Ultrasonic Probe

Abstract

An ultrasonic probe having: an ultrasonic transmission and reception unit provided inside housing; and a drive device provided therein that encases a main sound transmission medium and swings the ultrasonic transmission and reception unit. The ultrasonic probe is characterized by: the drive device being a drive transmission mechanism that converts the rotation of a drive motor to swinging of the ultrasonic transmission and reception unit; all or part of the drive transmission mechanism comprising a gear mechanism; and preventing backlash in a meshing section of at least a pair of gears in the gear mechanism, by elastically impelling and pressing one pair of gears on to the other pair of gears by using compression springs.

Description

TECHNICAL FIELD

[0001] The present invention relates to a short-axis oscillating ultrasonic probe that transmits and receives ultrasonic waves from a piezoelectric element group which is an ultrasonic transmission and reception unit for a subject (living body) and that takes in three dimensional (3D) data for ultrasonic diagnosis of the subject, and more particularly relates to an ultrasonic probe that prevents backlash occurring during meshing of tooth surfaces of a pair of gears which mechanically oscillate a piezoelectric element group of the ultrasonic probe in a short axis direction.

BACKGROUND ART

[0002] An ultrasonic diagnostic device using a mechanical short-axis oscillating ultrasonic probe for taking in three dimensional data generally creates a three dimensional image based on drive signals of a drive motor which is used for oscillating a piezoelectric element group or output signals of an encoder provided at a motor drive mechanism.
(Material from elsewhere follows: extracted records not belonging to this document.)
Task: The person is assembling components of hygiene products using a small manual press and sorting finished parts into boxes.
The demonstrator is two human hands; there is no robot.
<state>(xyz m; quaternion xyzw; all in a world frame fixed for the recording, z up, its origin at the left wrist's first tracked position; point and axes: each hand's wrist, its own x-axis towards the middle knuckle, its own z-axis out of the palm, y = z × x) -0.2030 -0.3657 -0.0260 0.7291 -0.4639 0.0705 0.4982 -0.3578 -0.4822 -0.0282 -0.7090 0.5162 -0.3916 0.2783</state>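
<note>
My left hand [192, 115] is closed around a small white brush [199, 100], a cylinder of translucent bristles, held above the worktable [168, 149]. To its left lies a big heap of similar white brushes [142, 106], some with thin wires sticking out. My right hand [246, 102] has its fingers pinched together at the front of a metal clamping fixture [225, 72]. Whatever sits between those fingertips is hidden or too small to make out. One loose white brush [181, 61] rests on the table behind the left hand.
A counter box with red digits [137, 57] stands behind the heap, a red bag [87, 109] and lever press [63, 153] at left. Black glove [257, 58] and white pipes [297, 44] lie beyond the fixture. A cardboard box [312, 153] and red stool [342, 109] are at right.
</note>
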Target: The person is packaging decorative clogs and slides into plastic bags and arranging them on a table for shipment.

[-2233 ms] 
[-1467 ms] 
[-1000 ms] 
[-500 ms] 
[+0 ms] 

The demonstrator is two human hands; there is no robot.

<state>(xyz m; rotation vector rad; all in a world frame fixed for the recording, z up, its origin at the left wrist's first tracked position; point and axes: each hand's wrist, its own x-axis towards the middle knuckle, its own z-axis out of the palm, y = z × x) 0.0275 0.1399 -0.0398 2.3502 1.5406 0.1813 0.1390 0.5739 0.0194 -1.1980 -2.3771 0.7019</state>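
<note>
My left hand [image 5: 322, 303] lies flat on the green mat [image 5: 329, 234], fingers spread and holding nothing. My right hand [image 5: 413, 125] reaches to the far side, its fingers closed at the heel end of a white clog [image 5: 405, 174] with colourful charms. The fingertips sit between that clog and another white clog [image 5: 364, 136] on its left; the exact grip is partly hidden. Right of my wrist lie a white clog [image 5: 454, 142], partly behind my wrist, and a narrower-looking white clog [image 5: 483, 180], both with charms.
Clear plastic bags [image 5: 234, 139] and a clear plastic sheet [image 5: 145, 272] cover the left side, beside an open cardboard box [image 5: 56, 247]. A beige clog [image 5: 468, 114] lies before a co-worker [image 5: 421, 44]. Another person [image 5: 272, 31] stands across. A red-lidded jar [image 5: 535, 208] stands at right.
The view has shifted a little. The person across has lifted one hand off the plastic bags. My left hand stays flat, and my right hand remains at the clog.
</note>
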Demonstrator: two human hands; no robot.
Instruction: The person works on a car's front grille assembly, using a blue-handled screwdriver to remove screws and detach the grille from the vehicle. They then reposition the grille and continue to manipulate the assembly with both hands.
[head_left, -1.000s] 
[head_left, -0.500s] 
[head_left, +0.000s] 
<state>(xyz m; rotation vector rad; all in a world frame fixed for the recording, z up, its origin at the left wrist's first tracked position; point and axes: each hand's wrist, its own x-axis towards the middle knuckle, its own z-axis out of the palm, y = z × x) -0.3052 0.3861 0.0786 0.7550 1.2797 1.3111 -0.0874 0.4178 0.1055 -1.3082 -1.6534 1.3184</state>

[0003] However, in the both cases, the ultrasonic transmission and reception unit (the piezoelectric element group) that is a subject to drive is arranged in a housing (a sealed container) which contains and seals acoustic propagation liquid, e.g., oil. On the other hands, the driving motor and the encoder are arranged outside the housing in order to prevent from directly contacting the acoustic propagation liquid. Therefore, the ultrasonic transmission and reception unit is driven through the driving motor or the encoder by a gear mechanism provided there between, e.g., made of a pair of bevel gears. Such a gear mechanism has a problem that if backlash of gears meshing each other is larger than a prescribed value, the deviation may occur in an ultrasonic image to be created when the ultrasonic transmission and reception unit oscillates.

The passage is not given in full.